Oil prices dropped on Thursday, further extending falls from the previous session following surging U.S. crude inventories and weak demand from refineries.
Brent crude futures, the international benchmark for oil prices, were at $70.62 per barrel down 37 cents, or 0.5 per cent, from their last close, while the U.S. West Texas Intermediate (WTI) crude futures were down by 31 cents, or 0.5 per cent, at $61.11 per barrel.
Crude futures already fell by around 2 per cent the previous day.
“Rising inventories and a slowdown with refined product demand could suggest we could see further pressure (on prices),” said Edward Moya, senior analyst at futures brokerage OANDA.
U.S. crude oil inventories rose last week, hitting their highest levels since July 2017, due to weak refinery demand, the Energy Information Administration said on Wednesday.
Commercial U.S. crude inventories rose by 4.7 million barrels in the week ended May 17, to 476.8 million barrels, their highest since July 2017, the EIA data showed.
Beyond weak refinery demand for feedstock crude oil, the increase in commercial inventories also came on the back of planned sales of U.S. strategic petroleum reserves (SPR) into the commercial market.
U.S. crude oil production climbed by 100,000 barrels per day (bpd) to 12.2 million bpd, putting output near its record of 12.3 million bpd reached late last month.
Ole Hansen, head of commodity strategy at Saxo Bank, said “concerns about slowing (oil) demand growth due to the negative impact on the global economy of the U.S.-China trade war” were also weighing on oil prices.
Countering these bearish price factors have been escalating political tensions between the United States and Iran, as well as ongoing supply cuts led by the Organization of the Petroleum Exporting Countries, OPEC, that started in January in an effort to prop up the market.
“Large but opposing forces have kept Brent in a $70-$75 per barrel range in recent weeks,” Morgan Stanley said in a note on oil markets published this week.
“Macro economic data has rapidly deteriorated, and this is reflected in weaker oil demand.
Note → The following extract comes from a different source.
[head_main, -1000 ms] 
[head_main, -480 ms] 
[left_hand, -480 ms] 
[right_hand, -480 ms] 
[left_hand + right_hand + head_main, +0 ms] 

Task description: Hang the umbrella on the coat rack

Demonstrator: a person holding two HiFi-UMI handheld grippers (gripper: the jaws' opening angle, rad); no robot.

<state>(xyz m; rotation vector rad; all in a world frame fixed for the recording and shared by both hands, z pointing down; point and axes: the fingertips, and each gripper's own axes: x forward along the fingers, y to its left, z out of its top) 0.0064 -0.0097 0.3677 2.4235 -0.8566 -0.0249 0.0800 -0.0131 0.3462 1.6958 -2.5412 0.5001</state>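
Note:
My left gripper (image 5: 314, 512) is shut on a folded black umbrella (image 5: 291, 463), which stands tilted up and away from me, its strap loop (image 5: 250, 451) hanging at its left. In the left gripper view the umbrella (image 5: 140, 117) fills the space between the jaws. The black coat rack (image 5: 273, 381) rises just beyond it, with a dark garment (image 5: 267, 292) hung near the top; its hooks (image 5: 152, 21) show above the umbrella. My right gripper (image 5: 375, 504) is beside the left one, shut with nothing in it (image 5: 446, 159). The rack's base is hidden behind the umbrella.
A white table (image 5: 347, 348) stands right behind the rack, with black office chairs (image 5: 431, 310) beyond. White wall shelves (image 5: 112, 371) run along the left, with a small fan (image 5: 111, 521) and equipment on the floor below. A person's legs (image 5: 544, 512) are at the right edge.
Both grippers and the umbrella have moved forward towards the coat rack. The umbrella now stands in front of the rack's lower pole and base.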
At the same time, downside risk to supply is materialising in key countries (adding to OPEC’s production cuts),” the U.S. bank said.
“On balance, however, we still see tightness in 2H19,” Morgan Stanley said, adding it expected Brent to trade in the $75-$80 per barrel range in the second half of 2019.
French bank BNP Paribas said high inventories meant that OPEC would likely keep its voluntary supply cuts in place. “Supply management is here to stay,” the bank said.